### TASK DETAILS
Reproduce exactly, from the line containing "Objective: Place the", every line down to the end of the data below.

━━━━

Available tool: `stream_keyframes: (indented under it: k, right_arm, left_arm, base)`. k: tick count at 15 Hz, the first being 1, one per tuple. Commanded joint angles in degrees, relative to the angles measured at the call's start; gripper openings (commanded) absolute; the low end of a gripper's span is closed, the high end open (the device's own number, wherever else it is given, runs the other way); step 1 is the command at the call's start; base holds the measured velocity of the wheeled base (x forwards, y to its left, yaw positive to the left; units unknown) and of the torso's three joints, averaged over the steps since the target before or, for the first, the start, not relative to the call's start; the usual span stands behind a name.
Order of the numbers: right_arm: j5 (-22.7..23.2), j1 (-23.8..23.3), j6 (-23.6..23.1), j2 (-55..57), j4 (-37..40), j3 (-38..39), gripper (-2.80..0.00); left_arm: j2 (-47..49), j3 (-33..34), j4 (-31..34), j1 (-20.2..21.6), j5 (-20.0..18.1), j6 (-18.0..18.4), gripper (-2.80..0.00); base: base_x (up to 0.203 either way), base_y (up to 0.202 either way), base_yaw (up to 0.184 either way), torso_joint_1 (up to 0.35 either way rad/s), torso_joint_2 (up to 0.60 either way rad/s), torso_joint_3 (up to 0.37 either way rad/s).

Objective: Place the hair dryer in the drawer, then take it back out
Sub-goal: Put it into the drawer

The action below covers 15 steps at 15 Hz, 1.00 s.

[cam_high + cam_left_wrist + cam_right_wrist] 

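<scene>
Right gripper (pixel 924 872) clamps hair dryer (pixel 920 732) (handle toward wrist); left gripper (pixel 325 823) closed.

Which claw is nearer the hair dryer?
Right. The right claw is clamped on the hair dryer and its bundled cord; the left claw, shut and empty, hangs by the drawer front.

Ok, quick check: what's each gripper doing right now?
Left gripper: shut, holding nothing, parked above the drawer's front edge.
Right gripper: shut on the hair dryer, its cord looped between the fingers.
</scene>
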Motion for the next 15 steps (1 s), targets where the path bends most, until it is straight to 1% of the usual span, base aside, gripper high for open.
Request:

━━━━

### ANSWER TO THIS EXERCISE
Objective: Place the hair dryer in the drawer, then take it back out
Sub-goal: Put it into the drawer

The action below covers 15 steps at 15 Hz, 1.00 s.

[cam_high + cam_left_wrist + cam_right_wrist] 

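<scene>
Right gripper (pixel 924 872) clamps hair dryer (pixel 920 732) (handle toward wrist); left gripper (pixel 325 823) closed.

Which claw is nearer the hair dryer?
Right. The right claw is clamped on the hair dryer and its bundled cord; the left claw, shut and empty, hangs by the drawer front.

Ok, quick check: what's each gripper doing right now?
Left gripper: shut, holding nothing, parked above the drawer's front edge.
Right gripper: shut on the hair dryer, its cord looped between the fingers.
</scene>
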Motion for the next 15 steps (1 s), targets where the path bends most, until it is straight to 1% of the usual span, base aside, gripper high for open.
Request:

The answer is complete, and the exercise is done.